EXERCISE DESCRIPTION -
Quote only the lines from the top of the listing below down to and including the line with "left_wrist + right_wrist".

COLLECTED MATERIAL -
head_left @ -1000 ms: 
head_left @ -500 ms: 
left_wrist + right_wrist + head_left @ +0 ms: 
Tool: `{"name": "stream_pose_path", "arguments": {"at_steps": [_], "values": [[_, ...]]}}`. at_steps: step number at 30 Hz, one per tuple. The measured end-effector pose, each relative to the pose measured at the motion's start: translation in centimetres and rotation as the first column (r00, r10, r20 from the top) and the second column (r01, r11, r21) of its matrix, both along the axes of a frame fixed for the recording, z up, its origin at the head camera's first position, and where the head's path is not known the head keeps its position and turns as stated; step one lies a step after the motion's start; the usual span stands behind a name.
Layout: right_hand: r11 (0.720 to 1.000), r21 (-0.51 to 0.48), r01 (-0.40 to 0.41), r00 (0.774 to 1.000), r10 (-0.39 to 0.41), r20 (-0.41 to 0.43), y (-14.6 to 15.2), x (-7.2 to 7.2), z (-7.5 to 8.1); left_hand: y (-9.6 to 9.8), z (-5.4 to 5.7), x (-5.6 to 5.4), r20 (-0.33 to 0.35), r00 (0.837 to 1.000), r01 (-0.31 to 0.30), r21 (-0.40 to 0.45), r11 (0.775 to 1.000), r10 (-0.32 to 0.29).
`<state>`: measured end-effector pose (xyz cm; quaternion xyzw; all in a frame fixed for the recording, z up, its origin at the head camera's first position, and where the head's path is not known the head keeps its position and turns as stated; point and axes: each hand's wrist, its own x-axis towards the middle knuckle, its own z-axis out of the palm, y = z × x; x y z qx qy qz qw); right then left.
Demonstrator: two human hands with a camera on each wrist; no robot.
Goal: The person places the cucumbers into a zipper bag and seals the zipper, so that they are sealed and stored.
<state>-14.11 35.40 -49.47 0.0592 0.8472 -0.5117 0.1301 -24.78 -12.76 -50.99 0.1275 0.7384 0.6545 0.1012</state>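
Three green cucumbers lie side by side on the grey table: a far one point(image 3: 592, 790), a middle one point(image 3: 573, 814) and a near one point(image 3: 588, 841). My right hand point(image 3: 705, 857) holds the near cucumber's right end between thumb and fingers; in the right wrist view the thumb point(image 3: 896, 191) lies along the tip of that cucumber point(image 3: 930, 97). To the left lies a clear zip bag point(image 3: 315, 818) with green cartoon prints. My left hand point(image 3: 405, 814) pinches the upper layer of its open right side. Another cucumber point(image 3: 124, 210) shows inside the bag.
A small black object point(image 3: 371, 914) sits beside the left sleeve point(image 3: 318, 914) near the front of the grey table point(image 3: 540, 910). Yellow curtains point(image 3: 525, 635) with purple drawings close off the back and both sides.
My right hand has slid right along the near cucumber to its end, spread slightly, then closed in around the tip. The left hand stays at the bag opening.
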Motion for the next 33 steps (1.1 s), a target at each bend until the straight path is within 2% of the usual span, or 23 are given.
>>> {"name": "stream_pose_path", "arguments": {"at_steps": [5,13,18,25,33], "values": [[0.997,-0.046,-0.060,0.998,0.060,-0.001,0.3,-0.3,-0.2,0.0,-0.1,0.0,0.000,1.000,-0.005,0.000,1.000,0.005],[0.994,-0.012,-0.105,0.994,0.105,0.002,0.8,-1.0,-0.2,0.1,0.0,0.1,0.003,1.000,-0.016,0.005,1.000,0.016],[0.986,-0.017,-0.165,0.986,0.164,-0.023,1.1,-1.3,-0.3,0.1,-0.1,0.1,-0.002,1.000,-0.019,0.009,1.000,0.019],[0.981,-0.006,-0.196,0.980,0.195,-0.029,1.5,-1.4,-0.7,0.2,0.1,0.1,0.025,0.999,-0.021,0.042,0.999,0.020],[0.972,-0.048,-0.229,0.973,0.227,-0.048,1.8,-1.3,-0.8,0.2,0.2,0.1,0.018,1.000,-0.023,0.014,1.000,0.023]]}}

RESPONSE BOX -
head_left @ -1000 ms: 
head_left @ -500 ms: 
left_wrist + right_wrist + head_left @ +0 ms: 

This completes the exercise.